Since 2004, the White House and Congress have designated October National Cybersecurity Awareness Month. This year marks the 20th anniversary of this effort to raise awareness about the importance of cybersecurity and online safety.
How have cybersecurity and malware evolved over the last two decades? What types of threat management tools surfaced and when? The Cybersecurity Awareness Month themes over the years give us a clue.
2004 – 2009: Inaugural year and beyond
This early period emphasized general cybersecurity hygiene, such as using strong passwords, keeping software updated and being cautious about phishing attempts.

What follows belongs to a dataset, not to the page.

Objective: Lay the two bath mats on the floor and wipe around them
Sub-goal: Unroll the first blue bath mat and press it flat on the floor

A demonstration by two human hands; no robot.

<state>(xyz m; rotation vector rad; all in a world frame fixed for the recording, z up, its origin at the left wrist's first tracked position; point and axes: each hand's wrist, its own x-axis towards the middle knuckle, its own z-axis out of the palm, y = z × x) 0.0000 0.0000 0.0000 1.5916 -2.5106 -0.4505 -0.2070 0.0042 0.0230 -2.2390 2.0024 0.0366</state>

For example, in 2005, the National Cybersecurity Alliance emphasized:
- Protecting personal information, especially when asked for personal data online
- Using anti-virus software, a firewall and anti-spyware
- Setting up operating systems and Web browser software properly with regular updates
- The use of strong passwords or strong authentication technology
- Backing up important files.
2009 – 2018: Our shared responsibility
In 2009, DHS Secretary Janet Napolitano inaugurated Cybersecurity Awareness Month at an event in Washington, D.C. At the time, Napolitano was the highest-ranking government official to participate in the campaign’s activities. This period emphasized cybersecurity as a shared responsibility involving individuals, businesses and governments.
2010: STOP. THINK. CONNECT. initiative begins
In 2010, the STOP. THINK. CONNECT. initiative was unveiled at that year’s Cybersecurity Awareness Month with a proclamation from President Barack Obama. Continuing to this day, the initiative addresses human behavior online, and for good reason. The most recent Verizon Data Breach Investigations Report reveals the human element continues to be a key driver of 74% of breaches, including social engineering hacks, errors and misuse.
2014: Call for built-in security
In 2014, a new emphasis was placed on building security into information technology products. That year, the National Cybersecurity Alliance stated that security is an essential element of software design, development, testing and maintenance. The goal back then was to engage with stakeholders and educate others about what to do and look for in products.
This theme resonates even more powerfully today, as seen in the current National Cybersecurity Strategy. The strategy proposes new measures and regulations aimed at encouraging secure development practices from software vendors.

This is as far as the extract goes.